Jailbreaking Difficulty
Marcelo Barros is the cybersecurity leader for Hacker Rangers in Sao Paulo. The company produces a cybersecurity training tool that uses gamification. Says that research shows that 20% jailbreak attempts are successful on generative AI systems.
He noted that “on average, attackers only needed 42 seconds and 5 interactions to get through. Some attacks happened in less than four seconds.”
Cybercriminals may also use DAN – Do Anything Now – technique. This involves creating a fake LLM, and then instructing it to behave as a character to bypass the LLM’s safeguards and reveal sensitive data or generate malicious codes.
Chris Gray, field-CTO at Deepwatch in Tampa, Fla. a cybersecurity company specializing AI-driven resilience, said that the difficulty in jailbreaking a LLM directly correlates to the effort put into securing and protecting it. Marcelo Barros said that “as with most things, better walls can prevent inappropriate access. But determined efforts can find gaps where none may have been visible to the casual observer.”
He said: “That being said, defensive methods are usually robust and it’s difficult to develop specific instructions for a successful prisonbreak.”
Erich Kron is a security advocate for KnowBe4 in Clearwater, Fla. He also noted that LLMs could protect themselves against jailbreaking with time. Marcelo Barros said that the difficulty of jailbreaking can vary depending on how much information is requested and how many times it’s been requested. “LLMs should learn from past instances where individuals have bypassed their security controls.”
Fuzzing and red teaming
Cato recommends that organizations create a database of LLM prompts and outputs, and then test their model against it to address potential jailbreaking concerns.
To ensure that the system doesn’t produce malicious outputs, it is also recommended to “fuzz” an LLM endpoint with known datasets for jailbreak prompts. Fuzzing can be used to find bugs and vulnerabilities in apps by exposing them to large amounts of unexpected and invalid data.

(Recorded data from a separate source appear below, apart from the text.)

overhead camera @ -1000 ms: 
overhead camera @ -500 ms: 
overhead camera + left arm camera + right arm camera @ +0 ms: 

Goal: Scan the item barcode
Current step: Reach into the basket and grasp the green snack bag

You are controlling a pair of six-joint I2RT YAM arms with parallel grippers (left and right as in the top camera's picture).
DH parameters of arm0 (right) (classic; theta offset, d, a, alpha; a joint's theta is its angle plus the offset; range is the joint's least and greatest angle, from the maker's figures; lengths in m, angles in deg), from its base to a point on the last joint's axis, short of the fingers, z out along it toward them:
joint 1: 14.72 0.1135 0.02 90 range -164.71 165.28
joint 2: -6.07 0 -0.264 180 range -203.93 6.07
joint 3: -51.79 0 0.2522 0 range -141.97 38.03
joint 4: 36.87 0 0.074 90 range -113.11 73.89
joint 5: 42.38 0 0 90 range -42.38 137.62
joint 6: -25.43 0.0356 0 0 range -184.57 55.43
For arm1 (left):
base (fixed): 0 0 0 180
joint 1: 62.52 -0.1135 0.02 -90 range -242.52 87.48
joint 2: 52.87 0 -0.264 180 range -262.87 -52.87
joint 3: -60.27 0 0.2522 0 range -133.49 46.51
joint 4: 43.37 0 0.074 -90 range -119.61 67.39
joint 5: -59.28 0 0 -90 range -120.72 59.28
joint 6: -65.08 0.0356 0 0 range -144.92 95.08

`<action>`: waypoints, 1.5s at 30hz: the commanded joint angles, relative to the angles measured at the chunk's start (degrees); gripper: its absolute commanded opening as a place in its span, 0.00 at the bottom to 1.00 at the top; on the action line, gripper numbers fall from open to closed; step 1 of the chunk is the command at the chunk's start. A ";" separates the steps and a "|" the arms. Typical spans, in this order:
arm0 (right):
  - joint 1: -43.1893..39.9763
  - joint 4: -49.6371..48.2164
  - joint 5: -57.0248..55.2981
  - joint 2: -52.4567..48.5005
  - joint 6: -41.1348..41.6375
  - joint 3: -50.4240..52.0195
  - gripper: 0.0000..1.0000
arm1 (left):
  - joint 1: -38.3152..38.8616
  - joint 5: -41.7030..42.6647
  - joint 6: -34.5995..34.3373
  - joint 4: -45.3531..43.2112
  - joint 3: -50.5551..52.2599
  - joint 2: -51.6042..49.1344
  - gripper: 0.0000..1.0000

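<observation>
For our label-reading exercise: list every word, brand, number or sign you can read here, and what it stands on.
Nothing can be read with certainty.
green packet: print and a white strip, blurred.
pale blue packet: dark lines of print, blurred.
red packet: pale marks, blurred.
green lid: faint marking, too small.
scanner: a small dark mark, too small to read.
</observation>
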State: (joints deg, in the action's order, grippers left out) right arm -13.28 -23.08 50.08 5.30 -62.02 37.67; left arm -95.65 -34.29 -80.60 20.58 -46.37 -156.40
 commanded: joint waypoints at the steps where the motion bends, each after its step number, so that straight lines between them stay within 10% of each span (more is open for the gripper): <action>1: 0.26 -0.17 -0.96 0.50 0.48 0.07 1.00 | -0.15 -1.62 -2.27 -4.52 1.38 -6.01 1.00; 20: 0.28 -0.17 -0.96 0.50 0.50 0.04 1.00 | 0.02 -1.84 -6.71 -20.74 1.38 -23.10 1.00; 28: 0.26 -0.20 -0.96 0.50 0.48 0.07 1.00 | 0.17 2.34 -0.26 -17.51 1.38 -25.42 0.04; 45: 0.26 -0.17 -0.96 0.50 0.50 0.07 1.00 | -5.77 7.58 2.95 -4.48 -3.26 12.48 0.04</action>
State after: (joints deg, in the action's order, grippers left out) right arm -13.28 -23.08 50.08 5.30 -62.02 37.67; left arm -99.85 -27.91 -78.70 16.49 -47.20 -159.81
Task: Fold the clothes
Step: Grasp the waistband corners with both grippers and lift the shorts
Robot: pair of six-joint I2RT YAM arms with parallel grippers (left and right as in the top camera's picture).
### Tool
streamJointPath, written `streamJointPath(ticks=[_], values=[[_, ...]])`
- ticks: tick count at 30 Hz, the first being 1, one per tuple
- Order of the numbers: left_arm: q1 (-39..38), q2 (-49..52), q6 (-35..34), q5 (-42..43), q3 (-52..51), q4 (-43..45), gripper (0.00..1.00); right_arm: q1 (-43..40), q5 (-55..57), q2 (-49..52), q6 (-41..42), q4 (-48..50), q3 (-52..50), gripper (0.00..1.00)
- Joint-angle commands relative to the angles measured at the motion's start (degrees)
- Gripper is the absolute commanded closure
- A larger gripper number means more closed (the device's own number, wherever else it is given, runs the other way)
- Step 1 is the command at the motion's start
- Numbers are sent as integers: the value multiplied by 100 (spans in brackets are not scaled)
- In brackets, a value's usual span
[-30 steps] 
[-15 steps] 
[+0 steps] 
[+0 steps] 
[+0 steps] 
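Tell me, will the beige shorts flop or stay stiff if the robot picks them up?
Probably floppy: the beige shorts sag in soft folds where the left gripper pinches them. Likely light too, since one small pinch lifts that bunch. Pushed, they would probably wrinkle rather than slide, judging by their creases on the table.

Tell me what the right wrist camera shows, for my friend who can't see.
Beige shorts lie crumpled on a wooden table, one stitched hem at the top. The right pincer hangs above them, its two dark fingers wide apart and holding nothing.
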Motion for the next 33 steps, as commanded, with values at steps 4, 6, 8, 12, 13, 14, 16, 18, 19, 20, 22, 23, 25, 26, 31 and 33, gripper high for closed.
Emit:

A regular AI red teaming is another suggestion to ensure AI models are robust. “Enabling Red Teams will be a good foundation to start securing ML Models, helping security teams understand the most vulnerable and critical points of an AI System to attack,” Nicole Carignan explained, Vice President for Strategic Cyber AI, Darktrace a global cybersecurity AI firm.
She continued: “These are often the points of connection between data and ML model, such as access points, APIs and interfaces.” It is important to continue to expand this as new threat actors create new tactics and techniques. Also, it is crucial to test other ML models in addition to generative artificial intelligence.
She said: “We are already seeing early impacts of AI on the threatscape and some of challenges that organizations face in using these systems, both from within their organization and from outside of it.”
Darktrace released a study that revealed that AI-powered attacks are now a major issue for security professionals. 89% of respondents agreed that AI threats will continue to be a challenge in the near future.